LAST year, in a case involving ‘persecuted’ Christian Seyi Omooba, dropped by a theatre company for expressing homophobic sentiments, an ‘expert witness’ – ‘renowned theologian’ and Conservative councillor, Dr Martin Parsons, above – provided an employment judge with a lengthy lecture on the biblical view of homosexuality.
Judge Elliott, to the dismay of Christian Concern, who solicited testimony from Parsons on behalf of Omooba, tossed Parsons’ submission as “inadmissible.”
In defending Omooba’s views, Parsons said they were:
A fair and reasonable expression of Christian beliefs, as those beliefs have historically been held by the overwhelming majority of the Christian church throughout history.
The judge also rejected testimony from theatre critic David Lloyd Evans, who addressed the issue of homosexuality in plays and movies.
Now Christian Concern, co-founded by Omooba’s father, pastor Pastor Ade Omooba MBE, is hoping that both testimonies will be heard this coming Thursday, November 19, when the Employment Appeal Tribunal in London will consider several decisions made in the case, “including a review into the decision to exclude the expert reports.”

Omooba, above, is suing the Leicester Curve Theatre and her agent, Global Artists Agency, over her removal of her role as the lesbian character Celie in a stage version of The Color Purple after it was discovered that she’d posted homophobic views on Twitter in 2014.
The theatre argues that the post was “deeply offensive to the LGBTQ community”, so that the production could not go ahead with Seyi in the lead role.
Ahead of the hearing, Omooba, 25, commented:
The theatre gave me the choice to either retract a statement regarding my faith or lose my job. I could not do this, not even to save the career that I love. The agency made a decision to terminate my contract based on false information. As I continue to seek justice I call on the courts to allow this expert evidence to be heard.

Enter Christian foghorn Andrea Minichiello Williams, above, Chief Executive of the Christian Legal Centre:
This story sends a chilling message to Christians, not only in the theatre profession but across our society, that if you express and hold mainstream Biblical views, you will be punished and will lose your career if you do not immediately renounce your beliefs.
We are deeply concerned that the evidence for such an important case, which has attracted global attention and concern, is being blocked by the courts.
Christian Concern reports that Seyi Omooba is doesn’t believe that Celie is a genuine lesbian, despite numerous articles that allude to the character’s homosexuality.
The most recent piece I could find about the lesbian content of The Color Purple was published by the Daily Californian in February this year.
Alex Jiménez wrote:
“The Color Purple” is the only Pulitzer-winning novel to feature a lesbian protagonist and also be written by a woman.
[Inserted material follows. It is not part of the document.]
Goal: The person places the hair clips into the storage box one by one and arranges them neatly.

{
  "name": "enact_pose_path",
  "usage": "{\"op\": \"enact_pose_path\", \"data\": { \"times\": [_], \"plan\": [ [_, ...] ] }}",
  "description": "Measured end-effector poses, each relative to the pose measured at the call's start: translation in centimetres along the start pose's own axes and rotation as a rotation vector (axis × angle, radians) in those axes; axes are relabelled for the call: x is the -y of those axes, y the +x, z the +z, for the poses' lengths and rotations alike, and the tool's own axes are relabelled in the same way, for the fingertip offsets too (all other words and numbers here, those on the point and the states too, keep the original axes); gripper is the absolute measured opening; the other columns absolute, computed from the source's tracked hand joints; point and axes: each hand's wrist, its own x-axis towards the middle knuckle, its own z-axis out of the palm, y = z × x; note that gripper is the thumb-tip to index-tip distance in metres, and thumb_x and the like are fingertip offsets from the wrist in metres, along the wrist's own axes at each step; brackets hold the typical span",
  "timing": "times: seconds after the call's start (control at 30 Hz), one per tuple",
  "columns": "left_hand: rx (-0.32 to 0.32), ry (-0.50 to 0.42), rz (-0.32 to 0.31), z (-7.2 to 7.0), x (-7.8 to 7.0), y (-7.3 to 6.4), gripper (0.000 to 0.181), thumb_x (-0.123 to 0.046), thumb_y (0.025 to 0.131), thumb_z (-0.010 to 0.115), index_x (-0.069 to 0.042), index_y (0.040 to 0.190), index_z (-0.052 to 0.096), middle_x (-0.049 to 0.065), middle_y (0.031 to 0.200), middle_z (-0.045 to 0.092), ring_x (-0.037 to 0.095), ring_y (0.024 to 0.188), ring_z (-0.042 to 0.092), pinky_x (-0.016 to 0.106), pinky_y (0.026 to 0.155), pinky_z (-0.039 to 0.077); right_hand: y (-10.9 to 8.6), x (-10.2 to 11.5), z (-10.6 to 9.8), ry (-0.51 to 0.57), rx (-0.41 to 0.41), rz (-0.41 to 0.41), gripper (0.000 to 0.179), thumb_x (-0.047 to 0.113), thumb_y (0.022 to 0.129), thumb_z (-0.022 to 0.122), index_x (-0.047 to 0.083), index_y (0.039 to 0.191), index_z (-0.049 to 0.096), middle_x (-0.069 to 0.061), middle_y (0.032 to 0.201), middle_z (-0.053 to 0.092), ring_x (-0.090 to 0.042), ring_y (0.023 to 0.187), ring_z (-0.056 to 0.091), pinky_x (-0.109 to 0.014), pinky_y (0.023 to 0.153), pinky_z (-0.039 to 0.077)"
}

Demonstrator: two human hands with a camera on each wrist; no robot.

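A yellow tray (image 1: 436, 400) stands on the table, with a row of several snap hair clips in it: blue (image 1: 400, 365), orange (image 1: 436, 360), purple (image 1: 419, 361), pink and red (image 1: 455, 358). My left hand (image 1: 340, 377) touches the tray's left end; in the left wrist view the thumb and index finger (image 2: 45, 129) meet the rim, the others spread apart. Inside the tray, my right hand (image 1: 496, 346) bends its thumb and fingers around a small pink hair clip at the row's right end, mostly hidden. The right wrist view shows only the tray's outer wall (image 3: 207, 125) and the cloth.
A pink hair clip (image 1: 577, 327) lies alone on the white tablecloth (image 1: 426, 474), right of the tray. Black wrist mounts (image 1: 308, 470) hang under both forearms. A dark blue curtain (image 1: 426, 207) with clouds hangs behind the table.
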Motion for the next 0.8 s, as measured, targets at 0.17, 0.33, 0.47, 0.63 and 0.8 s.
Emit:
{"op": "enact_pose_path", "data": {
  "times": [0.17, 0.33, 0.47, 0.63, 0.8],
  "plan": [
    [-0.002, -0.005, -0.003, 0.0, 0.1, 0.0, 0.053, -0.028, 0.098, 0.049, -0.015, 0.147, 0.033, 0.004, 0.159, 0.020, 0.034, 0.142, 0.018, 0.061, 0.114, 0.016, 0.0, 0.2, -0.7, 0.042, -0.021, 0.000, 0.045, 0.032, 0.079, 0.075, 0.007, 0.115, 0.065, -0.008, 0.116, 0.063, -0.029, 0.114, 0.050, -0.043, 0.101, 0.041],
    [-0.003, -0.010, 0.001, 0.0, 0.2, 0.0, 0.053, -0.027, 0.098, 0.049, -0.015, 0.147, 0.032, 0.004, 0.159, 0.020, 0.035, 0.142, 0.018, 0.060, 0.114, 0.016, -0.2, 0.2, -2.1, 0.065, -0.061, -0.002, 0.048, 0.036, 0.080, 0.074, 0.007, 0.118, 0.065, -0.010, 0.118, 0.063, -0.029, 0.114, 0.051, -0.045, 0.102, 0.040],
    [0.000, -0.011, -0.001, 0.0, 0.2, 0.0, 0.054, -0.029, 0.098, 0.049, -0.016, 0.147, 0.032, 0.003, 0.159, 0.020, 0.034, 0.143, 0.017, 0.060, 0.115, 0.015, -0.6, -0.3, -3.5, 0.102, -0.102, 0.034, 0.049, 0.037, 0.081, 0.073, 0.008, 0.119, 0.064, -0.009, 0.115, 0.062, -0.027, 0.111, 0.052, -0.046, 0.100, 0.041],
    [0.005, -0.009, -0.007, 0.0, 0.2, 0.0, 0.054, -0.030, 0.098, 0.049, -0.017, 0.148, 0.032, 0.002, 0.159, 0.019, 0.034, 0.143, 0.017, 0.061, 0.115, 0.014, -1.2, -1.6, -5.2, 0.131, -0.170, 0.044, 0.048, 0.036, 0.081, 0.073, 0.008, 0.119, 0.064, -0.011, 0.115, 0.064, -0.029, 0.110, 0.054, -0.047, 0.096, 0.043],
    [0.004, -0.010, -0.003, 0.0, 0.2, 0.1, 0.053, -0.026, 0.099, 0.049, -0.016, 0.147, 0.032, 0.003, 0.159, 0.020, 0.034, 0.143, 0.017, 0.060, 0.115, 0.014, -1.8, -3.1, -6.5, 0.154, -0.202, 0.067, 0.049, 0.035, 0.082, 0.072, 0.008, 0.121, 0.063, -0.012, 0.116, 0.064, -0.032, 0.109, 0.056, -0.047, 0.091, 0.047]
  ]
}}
While Walker has never openly conformed to any one label under the “women-loving-woman” umbrella, she was openly and romantically involved with the singer Tracy Chapman in the 1990s, telling the Guardian, “(It) was delicious and lovely and wonderful and I totally enjoyed it and I was completely in love with her but it was not anybody’s business but ours.”
Subsequent endeavors, however, have tried to erode the significance of protagonist Celie’s romantic relationship with Shug, her husband’s mistress who pushes her to break free from the cycle of oppression and abuse that has worn her down. While the book is explicit both about the sexual encounters between Celie and Shug and the fact that they are in love with each other, Steven Spielberg’s 1985 cinematic adaptation reduces their relationship to one kiss. Spielberg was criticized for this omission, but has also said he wouldn’t do it differently if he could.
Given how many other themes “The Color Purple” grapples with — race, class, gender, sexual assault, domestic abuse, religion, the South — some might shy away from calling it a lesbian novel, which would seem to suggest that it is a book only about lesbianism. But to downplay Celie’s lesbianism, which is significant for furthering and understanding the conversation around all these other topics, is to downplay how deeply intersectional Walker’s novel is, created at a time when it was dangerous to put this kind of work out into the world.